In Re Blaze

271 Cal. App. 2d 210, 76 Cal. Rptr. 551, 1969 Cal. App. LEXIS 2372
CourtCalifornia Court of Appeal
DecidedMarch 27, 1969
DocketCrim. 15830
StatusPublished
Cited by12 cases

This text of 271 Cal. App. 2d 210 (In Re Blaze) is published on Counsel Stack Legal Research, covering California Court of Appeal primary law. Counsel Stack provides free access to over 12 million legal documents including statutes, case law, regulations, and constitutions.

Bluebook
In Re Blaze, 271 Cal. App. 2d 210, 76 Cal. Rptr. 551, 1969 Cal. App. LEXIS 2372 (Cal. Ct. App. 1969).

Opinion

AISO, J.

Culminating a series of contempt proceedings,, stemming from a divorce action (Herber E. Blaze v. Rose Blaze, Los Angeles Superior Court No. WE D-8186), initiated by the plaintiff (“Herbert”), the trial court on November 1, 1968, made a minute order, which sentenced the defendanteontemnor (“Rose”) as follows: “On each count of contempt, a total of fifteen, the defendant [Rose] is sentenced to five days County Jail, sentence on each count to run consecutively, and sentence on all but two counts is suspended for a period of one year on condition defendant commit no further violations of the order of June 23,1967.” (Italics ours.) Rose challenges the validity of this order by a petition for a writ of habeas corpus in this court. Having examined the record, augmented by the trial court file, in light of the applicable rules of law, we have concluded that the writ must be granted.

I.

“It is settled that habeas corpus is an appropriate remedy to halt the enforcement of an invalid judgment of contempt.” (Kreling v. Superior Court (1941) 18 Cal.2d 884, 887 [118 P.2d 470].) Habeas corpus may also be employed to review the jurisdiction of the trial court to punish and imprison for contempt. (Ex parte Hollis (1881) 59 Cal. 405, 407; Ex parte Rowe (1857) 7 Cal. 181; Heller v. Heller (1964) 230 Cal.App.2d 679, 682 [41 Cal.Rptr. 177]; In re Selowsky (1918) 38 Cal.App. 569, 572 [177 P. 301]; 12 Cal.Jur.2d, Contempt, § 81, pp. 104-105.) It is also the law that contempt proceedings being quasi-criminal in nature (Hotaling v. Superior Court (1923) 191 Cal. 501, 504 [217 P. 73, 29 A.L.R. 127]) no presumptions of the sufficiency of a complaint or affidavit initiating an indirect contempt proceeding (F rowley v. Superior Court (1910) 158 Cal. 220, 224 [110 P. 817]), of the regularity, validity or sufficiency of the proceedings in support of the judgment (In re Circosta (1963) 219 Cal.App.2d 777, 785 [33 Cal.Rptr. 514]; In re Mancini (1963) 215 Cal.App.2d 54, 56 [29 Cal.Rptr. 796]; In re Ny (1962) 201 Cal.App.2d 728, 731 [20 Cal.Rptr. 114]), or of the *212 judgment (Freeman v. Superior Court (1955) 44 Cal.2d 533, 536 [282 P.2d 857]; In re Battelle (1929) 207 Cal. 227, 255 [277 P. 725, 65 A.L.R. 1497]) can be indulged in.

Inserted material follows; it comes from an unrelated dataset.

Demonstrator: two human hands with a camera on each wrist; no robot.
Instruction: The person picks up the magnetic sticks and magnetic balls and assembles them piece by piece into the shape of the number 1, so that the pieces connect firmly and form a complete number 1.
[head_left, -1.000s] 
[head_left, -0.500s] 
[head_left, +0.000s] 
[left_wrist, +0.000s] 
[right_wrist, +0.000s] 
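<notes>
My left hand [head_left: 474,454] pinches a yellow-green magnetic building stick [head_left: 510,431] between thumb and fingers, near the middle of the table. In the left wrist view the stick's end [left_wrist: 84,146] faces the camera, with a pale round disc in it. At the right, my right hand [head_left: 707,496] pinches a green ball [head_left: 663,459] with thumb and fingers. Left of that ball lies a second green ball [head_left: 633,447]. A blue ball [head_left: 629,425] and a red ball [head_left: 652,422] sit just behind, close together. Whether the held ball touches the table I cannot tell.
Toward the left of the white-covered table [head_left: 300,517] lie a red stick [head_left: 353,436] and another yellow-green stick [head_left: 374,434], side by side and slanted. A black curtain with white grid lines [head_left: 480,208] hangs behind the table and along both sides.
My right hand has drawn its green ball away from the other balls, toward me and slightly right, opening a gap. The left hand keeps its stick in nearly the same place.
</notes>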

One cannot be in contempt for a violation of an order (Code Civ. Proc., § 1209, subd. 5), unless there is a valid and enforceable order at the time the acts alleged to be in contempt of court are committed. (McLaughlin v. Superior Court (1954) 128 Cal.App.2d 62, 65 [274 P.2d 745]; cf. Cosby v. Superior Court (1895) 110 Cal. 45, 52 [42 P. 460].) Any ambiguity in a decree or order must be resolved in favor of an alleged contemnor. (Butler v. Superior Court (1960) 178 Cal.App.2d 763, 765 [3 Cal.Rptr. 180].) A preliminary minute order is merged into a formal written order or judgment covering the same subject. (Heller v. Heller (1964) supra, 230 Cal.App.2d 679, 681.) 1

In Neblett v. Superior Court (1948) 86 Cal.App.2d 64 [194 P.2d 22], the court made a minute order on May 29, 1947, granting a divorce and ordering the defendant to pay plaintiff’s attorney $1,500 as attorney’s fees at the rate of $100 per month, commencing June 1, 1947. It further directed the prevailing counsel to “prepare and submit findings and judgment.” The judge signed the findings, conclusions, and judgment on August 21, 1947. On October 24, 1947, the defendant was ordered to show cause why he should not be punished for disobeying the minute order of May 29. 1947, in failing to make his June 1, July 1, and August 1, 1947, payments. On March 19, 1948, the trial court found the defendant in contempt and sentenced him to three days in jail. Upon certiorari the appellate court held that the minute order of May 29, 1947, could not be the jurisdictional basis for holding the defendant in contempt.

II.

We now delineate the contempt proceedings with comment at appropriate places. To determine the validity of the order of November 1, 1968, which is challenged here, we are compelled to return to the fountainhead and retrace the successive steps which Herbert’s lawyer and the trial court took in reaching the order attacked.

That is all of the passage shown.